Exercise prompt: From the entries below, extract every line that includes the word "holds".

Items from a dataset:
------------------------------------

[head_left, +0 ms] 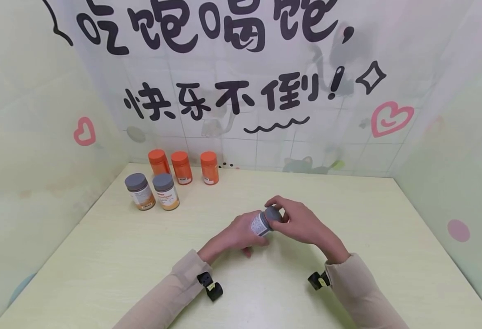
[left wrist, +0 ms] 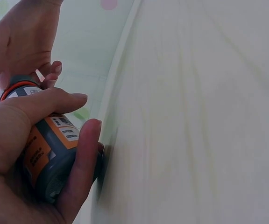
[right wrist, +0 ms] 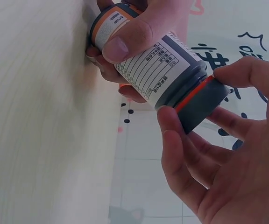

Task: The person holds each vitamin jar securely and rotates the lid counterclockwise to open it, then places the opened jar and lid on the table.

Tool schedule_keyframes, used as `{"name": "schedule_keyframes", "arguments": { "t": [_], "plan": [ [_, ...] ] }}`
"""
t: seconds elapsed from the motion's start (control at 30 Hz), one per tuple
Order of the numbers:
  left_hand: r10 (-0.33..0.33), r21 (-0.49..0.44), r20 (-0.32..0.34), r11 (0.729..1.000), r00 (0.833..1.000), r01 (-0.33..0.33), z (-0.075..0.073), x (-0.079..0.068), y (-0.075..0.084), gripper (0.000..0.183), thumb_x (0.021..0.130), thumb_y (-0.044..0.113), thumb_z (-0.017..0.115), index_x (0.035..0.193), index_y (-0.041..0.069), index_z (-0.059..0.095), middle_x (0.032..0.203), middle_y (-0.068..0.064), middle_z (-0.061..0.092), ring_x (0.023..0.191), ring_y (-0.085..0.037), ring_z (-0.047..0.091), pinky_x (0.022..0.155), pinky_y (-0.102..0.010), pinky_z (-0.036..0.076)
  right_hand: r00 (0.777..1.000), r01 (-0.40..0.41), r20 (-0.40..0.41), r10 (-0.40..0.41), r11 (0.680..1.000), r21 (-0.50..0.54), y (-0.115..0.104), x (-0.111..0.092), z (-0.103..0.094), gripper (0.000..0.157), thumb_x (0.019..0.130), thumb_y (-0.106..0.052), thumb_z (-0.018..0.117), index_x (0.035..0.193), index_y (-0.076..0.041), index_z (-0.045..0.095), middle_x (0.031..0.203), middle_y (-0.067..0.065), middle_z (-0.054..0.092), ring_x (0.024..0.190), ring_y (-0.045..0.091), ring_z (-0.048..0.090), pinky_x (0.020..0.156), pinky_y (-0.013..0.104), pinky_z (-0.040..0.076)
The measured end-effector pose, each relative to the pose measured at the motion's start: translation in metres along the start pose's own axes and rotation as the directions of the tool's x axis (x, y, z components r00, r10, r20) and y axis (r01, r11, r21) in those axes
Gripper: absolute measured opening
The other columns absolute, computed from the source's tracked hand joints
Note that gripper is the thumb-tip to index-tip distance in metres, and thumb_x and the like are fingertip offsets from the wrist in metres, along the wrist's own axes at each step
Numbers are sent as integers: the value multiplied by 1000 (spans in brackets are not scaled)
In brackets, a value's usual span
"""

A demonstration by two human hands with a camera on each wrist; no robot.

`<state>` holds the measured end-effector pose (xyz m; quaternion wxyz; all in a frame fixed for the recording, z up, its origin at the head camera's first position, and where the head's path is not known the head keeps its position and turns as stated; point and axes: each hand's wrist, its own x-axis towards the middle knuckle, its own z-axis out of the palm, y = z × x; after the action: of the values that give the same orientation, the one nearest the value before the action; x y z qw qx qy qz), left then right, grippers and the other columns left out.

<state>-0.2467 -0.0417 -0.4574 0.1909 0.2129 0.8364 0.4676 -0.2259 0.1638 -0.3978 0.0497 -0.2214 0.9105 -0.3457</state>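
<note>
A dark grey jar (head_left: 259, 225) with a white and orange label is held tilted above the table, near its middle. My left hand (head_left: 241, 232) grips the jar's body, thumb and fingers wrapped round it in the left wrist view. At the upper end, my right hand (head_left: 302, 222) pinches the grey lid (right wrist: 202, 105) between thumb and fingers. An orange-red ring (right wrist: 187, 99) shows at the lid's lower edge in the right wrist view. Printed rows of text cover the label (right wrist: 148, 70). Whether the lid is loose, I cannot tell.
At the back left of the pale table (head_left: 142, 269) stand two grey-lidded jars (head_left: 143, 196) (head_left: 167, 197). Behind them are three orange jars (head_left: 160, 165) (head_left: 183, 171) (head_left: 210, 171). A printed curtain (head_left: 232, 146) hangs along the back, with pale walls on both sides.
</note>
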Motion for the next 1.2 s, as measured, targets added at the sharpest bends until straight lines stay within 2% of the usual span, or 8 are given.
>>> {"name": "schedule_keyframes", "arguments": {
  "t": [0.07,0.17,0.3,0.47,0.57,0.87,1.07,1.2],
  "plan": [
    [4,-1,2,1000,1000,-4,0,0,1,54,77,17,83,123,20,54,106,-7,58,60,-22,67,46,-41,58,1000,9,-14,-9,1000,9,0,0,0,34,93,-28,64,125,-19,59,114,3,67,63,14,59,54,29,50],
    [10,-1,5,1000,1000,-10,0,0,2,54,77,17,83,122,20,54,106,-7,59,59,-22,67,46,-41,58,999,18,-34,-17,999,40,1,0,1,29,96,-33,62,121,-19,61,111,1,67,64,23,64,54,29,52],
    [8,5,5,1000,1000,-8,0,0,2,53,77,18,83,121,20,54,104,-8,59,55,-23,66,45,-41,58,999,23,-36,-20,998,66,4,2,2,29,98,-34,60,120,-16,62,111,3,68,67,30,67,54,29,54],
    [4,11,4,1000,1000,-4,0,-1,2,52,77,18,83,121,19,54,103,-8,59,56,-22,66,46,-41,58,1000,-10,13,9,998,59,4,2,0,39,97,-39,61,126,-13,58,117,9,66,70,26,68,58,29,54],
    [2,12,3,1000,1000,-2,0,-1,2,52,77,17,83,120,19,54,103,-8,59,57,-23,66,46,-41,58,999,-36,27,35,998,42,4,1,-2,43,96,-44,61,128,-15,56,117,9,66,71,23,69,58,31,53],
    [-10,7,-8,1000,1000,10,1,0,1,50,75,18,84,117,21,55,102,-8,60,58,-23,66,46,-41,58,993,-113,39,112,993,24,4,-2,-7,40,92,-47,64,124,-24,57,98,2,68,67,24,69,57,33,52],
    [-12,3,-6,1000,1000,12,1,-1,1,54,76,17,84,121,22,54,104,-7,59,58,-23,66,46,-41,58,997,-64,50,62,997,43,3,-2,-4,38,94,-39,65,127,-22,56,106,6,67,70,22,68,59,31,54],
    [-6,3,-5,1000,1000,6,1,-2,1,53,76,17,83,121,22,55,104,-8,59,56,-23,66,46,-41,59,999,-28,27,26,998,57,2,-1,-2,36,95,-39,65,126,-23,58,111,5,67,72,22,67,60,31,54]
  ]
}}
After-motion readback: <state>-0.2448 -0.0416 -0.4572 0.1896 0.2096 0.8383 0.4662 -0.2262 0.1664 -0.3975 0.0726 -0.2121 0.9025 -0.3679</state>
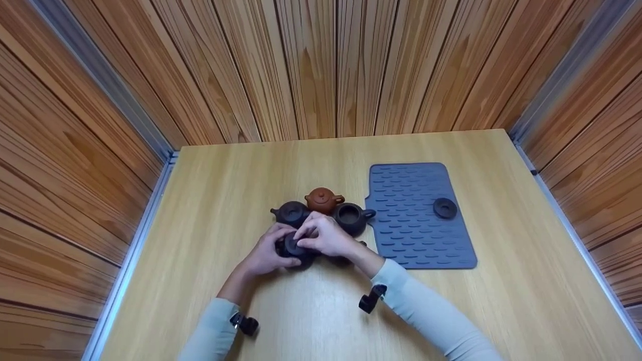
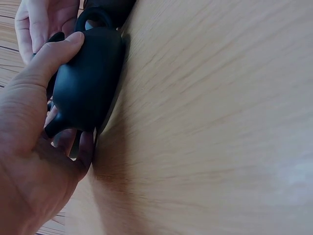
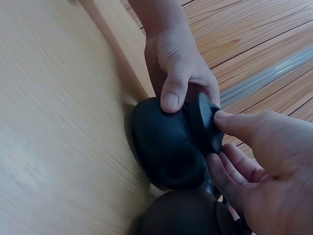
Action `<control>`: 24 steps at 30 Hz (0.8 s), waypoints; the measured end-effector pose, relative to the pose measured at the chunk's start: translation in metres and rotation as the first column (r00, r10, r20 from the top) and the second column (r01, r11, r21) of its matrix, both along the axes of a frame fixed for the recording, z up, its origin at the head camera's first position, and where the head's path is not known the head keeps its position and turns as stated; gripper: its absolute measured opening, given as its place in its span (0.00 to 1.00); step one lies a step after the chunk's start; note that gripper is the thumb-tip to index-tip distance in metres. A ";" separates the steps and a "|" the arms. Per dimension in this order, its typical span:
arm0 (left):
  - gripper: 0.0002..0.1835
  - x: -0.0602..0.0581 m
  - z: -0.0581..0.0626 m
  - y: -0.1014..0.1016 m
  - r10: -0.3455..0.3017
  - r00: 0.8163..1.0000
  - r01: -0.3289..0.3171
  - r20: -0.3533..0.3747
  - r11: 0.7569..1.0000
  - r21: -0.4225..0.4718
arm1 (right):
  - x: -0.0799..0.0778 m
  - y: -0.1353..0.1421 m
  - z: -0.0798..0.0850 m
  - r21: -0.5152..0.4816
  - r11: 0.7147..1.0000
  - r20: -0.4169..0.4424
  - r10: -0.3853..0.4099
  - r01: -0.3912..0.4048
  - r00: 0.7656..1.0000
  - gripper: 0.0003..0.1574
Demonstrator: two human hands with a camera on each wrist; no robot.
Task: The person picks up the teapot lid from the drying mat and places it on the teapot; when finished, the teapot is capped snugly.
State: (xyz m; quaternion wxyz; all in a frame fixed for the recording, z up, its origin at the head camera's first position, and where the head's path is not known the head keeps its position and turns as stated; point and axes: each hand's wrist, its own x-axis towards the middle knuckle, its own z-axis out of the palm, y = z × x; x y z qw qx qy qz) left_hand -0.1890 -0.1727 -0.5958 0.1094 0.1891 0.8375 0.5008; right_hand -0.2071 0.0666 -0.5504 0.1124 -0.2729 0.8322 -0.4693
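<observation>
My left hand (image 1: 266, 252) grips a dark teapot (image 2: 90, 73) around its body, with the thumb on the near side and fingers behind by the spout. The pot stands on the table, its loop handle toward the right. In my right hand (image 1: 326, 235) the dark round lid (image 3: 204, 122) is pinched by its knob between thumb and fingers. That lid sits slightly tilted right at the pot's mouth, with a narrow gap showing in the right wrist view. Close behind stand a lidded dark teapot (image 1: 292, 213), a reddish-brown teapot (image 1: 323, 199) and a lidless dark teapot (image 1: 349, 219).
A further dark teapot (image 3: 178, 215) stands beside the held one, mostly hidden under my right forearm in the head view. To the right lies a grey textured mat (image 1: 411, 235) bearing a loose dark lid (image 1: 445, 208). Wood-panelled walls enclose the table (image 1: 210, 200).
</observation>
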 end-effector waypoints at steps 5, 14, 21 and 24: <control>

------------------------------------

Exercise solution:
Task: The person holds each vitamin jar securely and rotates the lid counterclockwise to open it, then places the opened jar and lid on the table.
`<state>` holds the measured end-effector pose (xyz m; quaternion wxyz; all in a frame fixed for the recording, z up, its origin at the head camera's first position, and where the head's path is not known the head keeps its position and turns as stated; point and axes: each hand's wrist, its own x-axis towards the middle knuckle, its own z-axis out of the palm, y = z × x; after the action: of the values that give the same orientation, the one nearest the value before the action; x y z qw qx qy qz), left then right, grippers and the other columns left out.

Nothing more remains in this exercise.